In a policy note titled “Financial sector development: A review,” PIDS consultant Melanie S. Milo said that in terms of financial depth, access and efficiency, the Philippines was still lagging behind its Asean peers.
However, the Philippines remained one of the most stable in the region. The Philippine’s banking sector, Milo said, has also been resilient in the face of global financial crises.
“A review of the state of the Philippine financial services sector indicated that there has been no significant transformation over the past three decades. A review of the financial regulatory framework also showed that key domestic regulations remain restrictive,” Milo said.
Milo said the assessment was made based on the measures provided by the World Bank. Financial depth means the size of financial institutions and markets and access referred to the degree to which individuals can use financial services.
She added that efficiency, based on World Bank standards, meant the efficiency in facilitating financial transactions while stability referred to capitalization and returns and the potential for risk faced by financing institutions. This is measured through nonperforming loans.
The PIDS consultant explained that in terms of financial deepening, access, and efficiency, the Philippines lagged behind Malaysia and Thailand. The country has also fallen behind Vietnam in many aspects of financial development.
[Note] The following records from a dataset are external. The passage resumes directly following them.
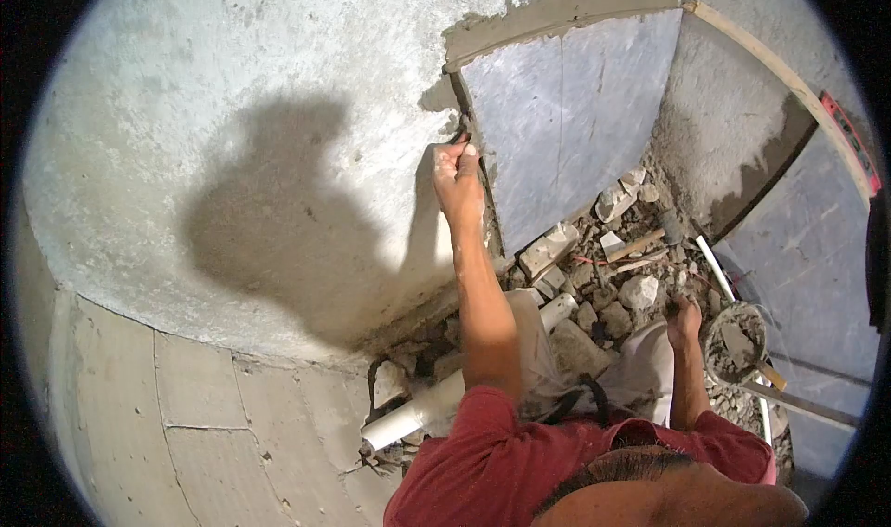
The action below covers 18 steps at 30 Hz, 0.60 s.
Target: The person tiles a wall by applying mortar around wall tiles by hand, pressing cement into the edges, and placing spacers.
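While your left hand (458, 176) pinches a small dark piece (458, 137) beside the grey slab (575, 109) at one o'clock, pressing hard could chip the slab's edge or loosen mortar (580, 6); your right hand's (686, 323) grip, toward four o'clock, is unclear.

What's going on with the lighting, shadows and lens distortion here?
Head view: fisheye bending, black corners; a big soft-edged shadow on the pale wall beside the left hand; whitish sheen on the gray slab; the dark item at that hand's fingertips is too small to make out.
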Available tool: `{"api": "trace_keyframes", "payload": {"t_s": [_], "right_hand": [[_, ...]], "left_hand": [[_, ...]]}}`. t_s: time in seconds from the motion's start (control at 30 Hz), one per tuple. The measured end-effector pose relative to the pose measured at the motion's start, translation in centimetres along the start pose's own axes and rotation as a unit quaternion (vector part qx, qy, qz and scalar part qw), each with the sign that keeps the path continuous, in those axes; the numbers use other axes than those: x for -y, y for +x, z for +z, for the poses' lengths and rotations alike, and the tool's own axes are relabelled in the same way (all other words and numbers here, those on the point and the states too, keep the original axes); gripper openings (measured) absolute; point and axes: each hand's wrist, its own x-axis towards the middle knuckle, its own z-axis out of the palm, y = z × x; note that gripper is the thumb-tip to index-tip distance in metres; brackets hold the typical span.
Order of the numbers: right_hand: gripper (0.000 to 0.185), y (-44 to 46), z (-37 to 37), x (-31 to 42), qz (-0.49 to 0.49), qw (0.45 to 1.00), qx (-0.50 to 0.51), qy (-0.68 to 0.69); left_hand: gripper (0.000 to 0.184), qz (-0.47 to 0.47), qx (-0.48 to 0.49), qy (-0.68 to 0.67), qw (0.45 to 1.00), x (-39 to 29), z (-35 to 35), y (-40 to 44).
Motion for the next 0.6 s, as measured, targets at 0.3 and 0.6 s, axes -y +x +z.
{"api": "trace_keyframes", "payload": {"t_s": [0.3, 0.6], "right_hand": [[0.006, 1.2, 3.2, -1.6, 0.016, 0.999, 0.038, -0.018], [0.012, -0.2, 5.4, -1.4, 0.003, 0.998, 0.053, -0.030]], "left_hand": [[0.005, 0.060, 0.001, 0.046, 0.997, 1.2, -0.5, 1.3], [0.012, 0.060, -0.040, 0.085, 0.994, -0.7, -1.2, 0.2]]}}
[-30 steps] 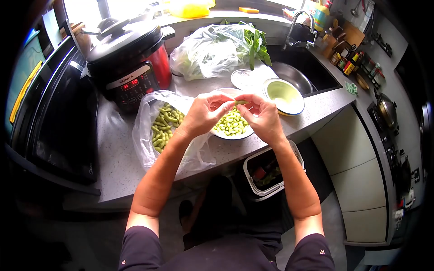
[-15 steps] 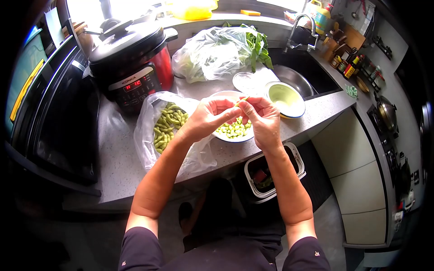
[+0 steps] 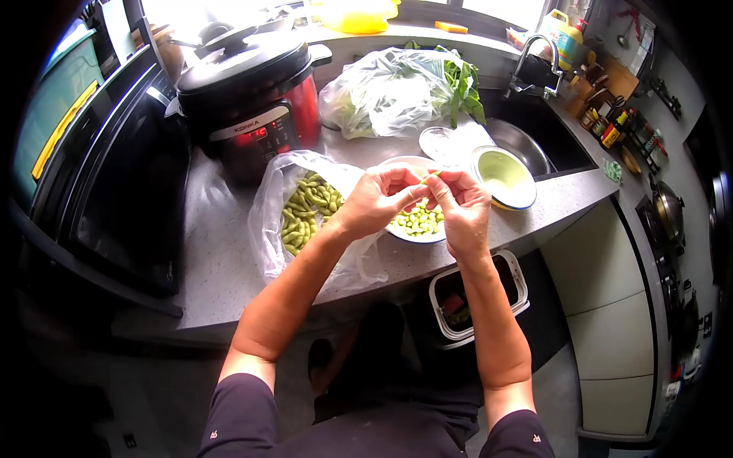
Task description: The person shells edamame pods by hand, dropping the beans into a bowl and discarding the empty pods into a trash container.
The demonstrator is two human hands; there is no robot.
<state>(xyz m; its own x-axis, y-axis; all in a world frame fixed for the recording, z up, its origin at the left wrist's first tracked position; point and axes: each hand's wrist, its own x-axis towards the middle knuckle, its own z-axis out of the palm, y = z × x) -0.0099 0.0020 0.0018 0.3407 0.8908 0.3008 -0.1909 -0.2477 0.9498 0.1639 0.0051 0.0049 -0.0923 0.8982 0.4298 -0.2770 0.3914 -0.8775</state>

In terms of financial depth, the Philippines banking sector was smaller than Malaysia and Thailand. Milo added that private credit in the country was also the lowest in the region at 75 percent in 2016.
Milo said the Philippines insurance market’s density and penetration was also lower than the average for emerging markets, while the activity in the local bourse “has been low, if not stagnant in the last 20 years.”
In terms of access, Milo said the Philippines still has one of the lowest deposit accounts in the region. This despite having more banks per 1,000 adults than countries like Lao PDR (as of 2016 data).
Milo said one of the indicators for efficiency is the stock market’s turnover ratio: the higher the turnover ratio, the more liquid the market and thus more efficient.
“The turnover ratio is highest in Thailand in recent years, followed by Vietnam, Singapore and Malaysia,” Milo said. “The Philippines had the lowest turnover ratio indicating the thinness of its stock market.”
In order to address these concerns, Milo recommended that the financial services market must offer more financial products and services both to consumers and businesses.
She said there is a need to craft a comprehensive and detailed long-term strategic action plan for the Philippine financial sector.
Milo said this should help the financial sector identify reforms to address the weaknesses and reform it into an inclusive financial sector that is needed to support the country’s economic development.
“Any economic transaction requires efficient and reliable access to financial services to some degree. Thus, financial services should be provided in the most efficient and sound way to support economic growth and development,” Milo said.